Lanthanum perchlorate
- Names: Other names Lanthanum(III) perchlorate

Identifiers
- CAS Number: 14017-46-0; 14692-25-2 octahydrate;

Properties
- Chemical formula: La(ClO_{4})_{3}
- Molar mass: 437.26 g/mol
- Appearance: Colorless crystalline solid (hydrates)
- Solubility in water: Very soluble in water

Structure
- Crystal structure: Hexagonal (anhydrous)
- Space group: P6_{3}/m, No. 176
- Formula units (Z): 2

= Lanthanum perchlorate =

Lanthanum perchlorate is an inorganic compound of lanthanum and the perchlorate ion, with the chemical formula La(ClO_{4})_{3}. It is known in anhydrous form and as hydrated salts, including the octahydrate. The anhydrous compound crystallizes in the hexagonal structure adopted by many of the lighter rare-earth perchlorates.

== Preparation ==
Hydrated lanthanum perchlorate can be prepared by dissolving lanthanum(III) oxide, lanthanum hydroxide or lanthanum carbonate in perchloric acid:

La_{2}O_{3} + 6 HClO_{4} → 2 La(ClO_{4})_{3} + 3 H_{2}O

Anhydrous La(ClO_{4})_{3} has been obtained by dehydrating the products formed by evaporation of solutions of La_{2}O_{3} in approximately 70% perchloric acid.

== Properties ==
=== Anhydrous structure ===
Anhydrous La(ClO_{4})_{3} crystallizes in the hexagonal crystal system, space group P6_{3}/m (No. 176), with two formula units per unit cell.

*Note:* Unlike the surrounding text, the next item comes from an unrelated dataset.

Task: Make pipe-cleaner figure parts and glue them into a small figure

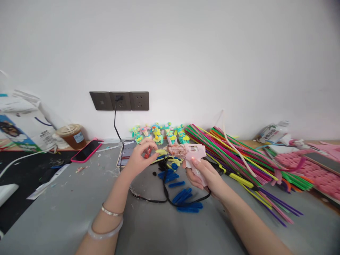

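My right hand (203, 173) grips a pale pink hot glue gun (196, 152) with a small red light lit on its side. Its nozzle end, crusted with brownish residue, points left toward my left hand (143, 154). The fingers of that hand are pinched on a small pale yellow pipe cleaner piece (160, 151), right by the nozzle. A small red item (147, 153) shows among these fingers; whether it is held I cannot tell. Below the gun lie short blue pipe cleaner pieces (183, 195), and a black cord (166, 184) loops over the table.
Several colourful pipe cleaner figures (157, 134) stand along the wall. Long pipe cleaners (233, 152) are heaped at right, beside yellow-handled scissors (240, 180). At left are a pink-cased phone (86, 151) and a drink cup (75, 136). A wall socket (119, 101) holds a plug.
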`<action>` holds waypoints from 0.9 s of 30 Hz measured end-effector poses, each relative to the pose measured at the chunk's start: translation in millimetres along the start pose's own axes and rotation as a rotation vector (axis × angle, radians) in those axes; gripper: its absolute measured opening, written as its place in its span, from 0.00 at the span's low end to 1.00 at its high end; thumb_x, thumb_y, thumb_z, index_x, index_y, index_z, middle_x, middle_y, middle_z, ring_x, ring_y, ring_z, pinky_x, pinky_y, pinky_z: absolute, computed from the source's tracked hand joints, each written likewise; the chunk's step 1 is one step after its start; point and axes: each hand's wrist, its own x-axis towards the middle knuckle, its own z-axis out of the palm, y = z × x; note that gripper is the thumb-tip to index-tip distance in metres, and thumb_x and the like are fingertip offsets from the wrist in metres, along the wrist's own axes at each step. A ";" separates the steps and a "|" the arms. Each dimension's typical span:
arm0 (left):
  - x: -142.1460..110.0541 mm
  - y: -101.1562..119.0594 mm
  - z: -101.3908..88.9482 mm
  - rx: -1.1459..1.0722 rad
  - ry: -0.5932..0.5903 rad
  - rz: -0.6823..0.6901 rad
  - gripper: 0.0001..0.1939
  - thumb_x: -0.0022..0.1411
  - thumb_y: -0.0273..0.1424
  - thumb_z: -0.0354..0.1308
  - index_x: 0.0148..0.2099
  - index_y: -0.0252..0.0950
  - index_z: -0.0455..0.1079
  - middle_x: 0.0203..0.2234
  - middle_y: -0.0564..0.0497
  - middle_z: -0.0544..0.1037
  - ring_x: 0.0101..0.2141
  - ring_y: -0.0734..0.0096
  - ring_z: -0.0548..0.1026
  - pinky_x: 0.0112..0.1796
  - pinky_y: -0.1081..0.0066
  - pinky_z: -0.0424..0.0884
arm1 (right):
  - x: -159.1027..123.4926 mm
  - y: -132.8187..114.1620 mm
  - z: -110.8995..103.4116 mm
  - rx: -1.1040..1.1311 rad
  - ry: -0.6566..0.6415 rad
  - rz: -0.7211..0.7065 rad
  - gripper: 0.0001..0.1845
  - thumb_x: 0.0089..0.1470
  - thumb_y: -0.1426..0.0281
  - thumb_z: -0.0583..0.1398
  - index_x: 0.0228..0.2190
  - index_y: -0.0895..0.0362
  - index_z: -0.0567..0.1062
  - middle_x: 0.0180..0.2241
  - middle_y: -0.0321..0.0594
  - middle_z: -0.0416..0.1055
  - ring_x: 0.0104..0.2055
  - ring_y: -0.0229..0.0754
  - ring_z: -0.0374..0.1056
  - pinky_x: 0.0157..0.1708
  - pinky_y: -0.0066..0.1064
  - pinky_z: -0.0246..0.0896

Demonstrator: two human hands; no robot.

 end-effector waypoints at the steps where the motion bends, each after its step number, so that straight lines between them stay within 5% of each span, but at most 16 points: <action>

It is the largest-cell member of the hexagonal lanthanide-perchlorate series. Across the series from La to the later lanthanides, the lattice parameters decrease progressively as a result of the lanthanide contraction.

Lanthanum is nine-coordinate in the anhydrous structure. The LaO_{9} coordination environment is formed by oxygen atoms from perchlorate groups, which act as tridentate ligands and connect the metal centres into a three-dimensional framework containing channels.

The structure is related to the UCl_{3} structure type.

=== Hydrates ===
Lanthanum perchlorate readily forms hydrates on crystallization from aqueous solution. The octahydrate, La(ClO_{4})_{3}·8H_{2}O, is a commonly reported form.

More highly and less highly hydrated rare-earth perchlorates can form depending on temperature, concentration and drying conditions.

=== Aqueous solution ===
In dilute aqueous lanthanum perchlorate, La^{3+} is present predominantly as the nona-aqua ion [La(H_{2}O)_{9}]^{3+}.

The first hydration shell has a tricapped trigonal-prismatic arrangement of nine water molecules. Perchlorate behaves mainly as a weakly coordinating counterion in dilute solution.

At higher La(ClO_{4})_{3} concentrations, outer-sphere and contact ion pairs increasingly form between La^{3+} and ClO_{4}^{−}.

== Coordination chemistry ==
Lanthanum perchlorate is used as a soluble source of La^{3+} in coordination chemistry, particularly when a weakly coordinating counterion is desirable.

The salt is used in the preparation of lanthanum complexes with crown ethers, macrocycles and other oxygen- or nitrogen-donor ligands.

== Safety ==
Lanthanum perchlorate is an oxidizing perchlorate salt and should be kept away from combustible and strongly reducing materials.